In 1988, the team won the Italian Cup, Gentile's first trophy. This allowed Caserta to play in the 1988–89 Saporta Cup, where they reached the final, losing in overtime to Real Madrid.

His defining feat during his Caserta career was his participation in the 1991 Italian League Serie A championship that was won by the Campanians. He scored 28 points in the finals game 5 against Olimpia Milano.

Gentile moved to Stefanel Trieste in 1993, reuniting with head coach Bogdan Tanjević. He reached the 1993–94 FIBA Korać Cup final with the side.

When owner Bepi Stefanel left Trieste, to go to Olimpia Milano in 1994, he also moved the whole squad to Milan, including Gentile and Tanjević.
Gentile captained the team, as they won the Italian double (winning the Italian League and Italian Cup) in the 1995–96 season.
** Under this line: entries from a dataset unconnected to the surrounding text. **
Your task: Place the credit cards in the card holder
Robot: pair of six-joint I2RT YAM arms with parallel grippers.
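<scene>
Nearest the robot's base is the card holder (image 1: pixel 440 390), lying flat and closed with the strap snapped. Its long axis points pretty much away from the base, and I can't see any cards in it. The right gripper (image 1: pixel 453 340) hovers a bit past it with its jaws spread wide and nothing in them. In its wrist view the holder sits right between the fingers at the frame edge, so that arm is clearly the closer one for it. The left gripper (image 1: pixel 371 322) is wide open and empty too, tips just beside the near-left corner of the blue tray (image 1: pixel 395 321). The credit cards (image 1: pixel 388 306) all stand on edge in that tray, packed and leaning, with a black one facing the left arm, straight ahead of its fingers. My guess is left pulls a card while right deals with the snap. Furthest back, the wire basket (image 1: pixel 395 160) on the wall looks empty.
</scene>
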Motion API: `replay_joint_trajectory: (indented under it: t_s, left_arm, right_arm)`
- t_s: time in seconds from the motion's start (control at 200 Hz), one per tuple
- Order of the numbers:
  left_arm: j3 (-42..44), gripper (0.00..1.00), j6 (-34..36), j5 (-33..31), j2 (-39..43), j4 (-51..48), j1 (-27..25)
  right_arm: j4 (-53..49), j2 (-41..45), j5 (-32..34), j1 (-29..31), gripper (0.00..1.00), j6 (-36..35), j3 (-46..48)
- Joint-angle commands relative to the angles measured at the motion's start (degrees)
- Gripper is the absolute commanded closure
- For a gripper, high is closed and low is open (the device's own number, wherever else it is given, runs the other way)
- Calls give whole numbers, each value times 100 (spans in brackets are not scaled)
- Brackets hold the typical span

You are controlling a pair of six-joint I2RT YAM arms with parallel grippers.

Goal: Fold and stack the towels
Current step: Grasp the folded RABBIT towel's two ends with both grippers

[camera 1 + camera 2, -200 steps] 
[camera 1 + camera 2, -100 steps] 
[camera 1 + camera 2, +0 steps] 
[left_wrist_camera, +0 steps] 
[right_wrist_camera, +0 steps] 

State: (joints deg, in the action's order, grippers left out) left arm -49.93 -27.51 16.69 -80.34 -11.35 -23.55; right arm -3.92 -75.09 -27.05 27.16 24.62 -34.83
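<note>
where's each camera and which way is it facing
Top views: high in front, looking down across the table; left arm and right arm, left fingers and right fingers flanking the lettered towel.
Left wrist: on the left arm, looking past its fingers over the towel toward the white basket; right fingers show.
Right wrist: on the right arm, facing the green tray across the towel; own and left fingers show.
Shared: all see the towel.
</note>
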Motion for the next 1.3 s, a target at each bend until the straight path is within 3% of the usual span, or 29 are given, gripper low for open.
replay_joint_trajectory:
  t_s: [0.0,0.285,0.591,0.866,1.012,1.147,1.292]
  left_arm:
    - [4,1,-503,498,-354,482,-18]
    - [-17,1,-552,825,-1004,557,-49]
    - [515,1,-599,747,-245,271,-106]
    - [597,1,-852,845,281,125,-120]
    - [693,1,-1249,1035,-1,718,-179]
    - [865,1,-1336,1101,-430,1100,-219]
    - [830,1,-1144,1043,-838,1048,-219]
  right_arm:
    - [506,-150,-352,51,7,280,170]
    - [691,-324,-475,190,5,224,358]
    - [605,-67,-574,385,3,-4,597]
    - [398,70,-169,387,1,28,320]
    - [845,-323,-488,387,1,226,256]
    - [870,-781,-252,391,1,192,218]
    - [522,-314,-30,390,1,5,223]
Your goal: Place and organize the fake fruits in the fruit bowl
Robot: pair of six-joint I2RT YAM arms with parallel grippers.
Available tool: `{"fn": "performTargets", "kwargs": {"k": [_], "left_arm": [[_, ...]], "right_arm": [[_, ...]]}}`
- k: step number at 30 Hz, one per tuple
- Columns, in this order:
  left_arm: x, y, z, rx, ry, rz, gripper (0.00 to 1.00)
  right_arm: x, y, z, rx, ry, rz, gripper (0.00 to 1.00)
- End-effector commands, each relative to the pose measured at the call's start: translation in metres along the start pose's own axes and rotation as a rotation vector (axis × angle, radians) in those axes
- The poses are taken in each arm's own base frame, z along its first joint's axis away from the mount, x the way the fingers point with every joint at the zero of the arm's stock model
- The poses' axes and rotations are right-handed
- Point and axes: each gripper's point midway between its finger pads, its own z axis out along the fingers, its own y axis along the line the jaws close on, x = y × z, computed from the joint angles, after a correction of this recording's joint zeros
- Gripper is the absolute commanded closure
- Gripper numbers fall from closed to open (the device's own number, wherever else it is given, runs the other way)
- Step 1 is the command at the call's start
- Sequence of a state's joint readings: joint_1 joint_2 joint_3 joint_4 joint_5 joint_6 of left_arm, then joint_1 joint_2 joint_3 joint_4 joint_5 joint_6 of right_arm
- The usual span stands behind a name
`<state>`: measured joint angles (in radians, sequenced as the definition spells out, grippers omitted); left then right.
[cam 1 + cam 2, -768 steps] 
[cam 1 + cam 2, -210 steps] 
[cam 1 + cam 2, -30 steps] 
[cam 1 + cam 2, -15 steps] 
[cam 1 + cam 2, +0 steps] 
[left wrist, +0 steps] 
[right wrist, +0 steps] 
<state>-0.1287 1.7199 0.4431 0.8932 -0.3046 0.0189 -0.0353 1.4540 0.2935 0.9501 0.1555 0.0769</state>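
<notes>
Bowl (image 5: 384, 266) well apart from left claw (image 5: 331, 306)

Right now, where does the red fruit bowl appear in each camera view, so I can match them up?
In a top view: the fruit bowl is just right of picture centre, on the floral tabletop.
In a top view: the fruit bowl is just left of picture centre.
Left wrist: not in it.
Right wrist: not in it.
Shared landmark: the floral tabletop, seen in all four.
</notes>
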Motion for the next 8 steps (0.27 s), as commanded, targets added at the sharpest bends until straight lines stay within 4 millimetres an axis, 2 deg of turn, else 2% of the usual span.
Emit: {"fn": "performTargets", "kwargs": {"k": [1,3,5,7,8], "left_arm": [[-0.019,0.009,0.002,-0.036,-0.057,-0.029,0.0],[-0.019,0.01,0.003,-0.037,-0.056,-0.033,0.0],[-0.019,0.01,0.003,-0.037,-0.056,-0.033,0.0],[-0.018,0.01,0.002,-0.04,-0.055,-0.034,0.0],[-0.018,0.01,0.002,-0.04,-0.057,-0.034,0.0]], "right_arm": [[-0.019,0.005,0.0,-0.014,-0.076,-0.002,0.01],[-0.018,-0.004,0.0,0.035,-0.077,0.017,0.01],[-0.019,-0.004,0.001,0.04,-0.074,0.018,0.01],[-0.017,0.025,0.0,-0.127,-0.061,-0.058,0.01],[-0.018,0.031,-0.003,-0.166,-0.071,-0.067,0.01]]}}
They also nearly won the small triple crown, but they lost in the Korać Cup final.

He played in two other European-wide finals with Milan, the 1995 Korać Cup, and the 1998 EuroCup, but he lost both, whilst in 1997, he suffered a knee injury, as Milan lost in the EuroLeague quarterfinals.

In 1998, with Milan on the verge of getting dismantled, Gentile signed with Panathinaikos, in Greece. With the Athens side, he would win three consecutive Greek Basket League championships, in as many years. Furthermore, he helped the Greeks win the 1999–2000 FIBA EuroLeague, by beating Maccabi Tel Aviv, in the final. In the next season, he reached the final of the SuproLeague (the renamed official successor to the FIBA EuroLeague), but this time Panathinaikos lost to Maccabi.

Gentile returned to Italy in 2001, briefly playing with Snaidero Udine, before finishing the season with the Italian second division side Pallacanestro Reggiana. Following that, he had a brief stay at Montepaschi Siena in the Serie A, playing with them in 5 games.

He returned to JuveCaserta, which was at that time playing in the Italian third division Serie B, to play the 2003–04 season. After playing with the Italian amateur side, Artus Maddaloni, the next year, he retired in 2005.

==National team career==
Gentile played with the Italian Under-18 junior national team at the 1986 FIBA Europe Under-18 Championship and with the Italian Under-19 junior national team at the 1987 FIBA Under-19 World Cup.

After having made his debut for the senior men's Italian national basketball team in 1984, he took part in EuroBasket 1987, EuroBasket 1993, and EuroBasket 1995.

With Italy, he was a silver medalist at the EuroBasket 1991. He also played at the 1993 Mediterranean Games, winning gold. An October 1996, qualification game for the EuroBasket 1997, was his last game with the Italian national team.

==Coaching career==
Gentile next started a coaching career, with the Italian second division club, Andrea Costa Imola, for the 2006–07 season. However, he did not finish the season coaching the club, after he bad results.

He joined Virtus Roma as an assistant coach in 2008. When the team's head coach, Jasmin Repeša, resigned after a few months, Gentile was appointed the team's new head coach, in January 2008. Though he was confirmed as the club's head coach for the 2009–10 season, he resigned in December 2009.

A coaching stint with Veroli, in the 2011–12 season, remains to date, his last coaching experience.

==Personal==
Nando's two sons, Stefano and Alessandro, are also professional basketball players, and both have also played with Nando's former team, Olimpia Milano. Alessandro was also the captain of Milano, and he also played with Panathinaikos, another of Nando's former teams.

==Honours==
===Team===
====Italian senior national team====
- EuroBasket: 1991 Italy
- Mediterranean Games: 1993 Languedoc-Roussillon

====Club====
- EuroLeague: Champion (2000).
- 3× Greek Basket League: Champion (1999, 2000, 2001).
- 2× Italian LBA League: Champion (1991, 1996).
- 2× Italian Cup: Winner (1988, 1996).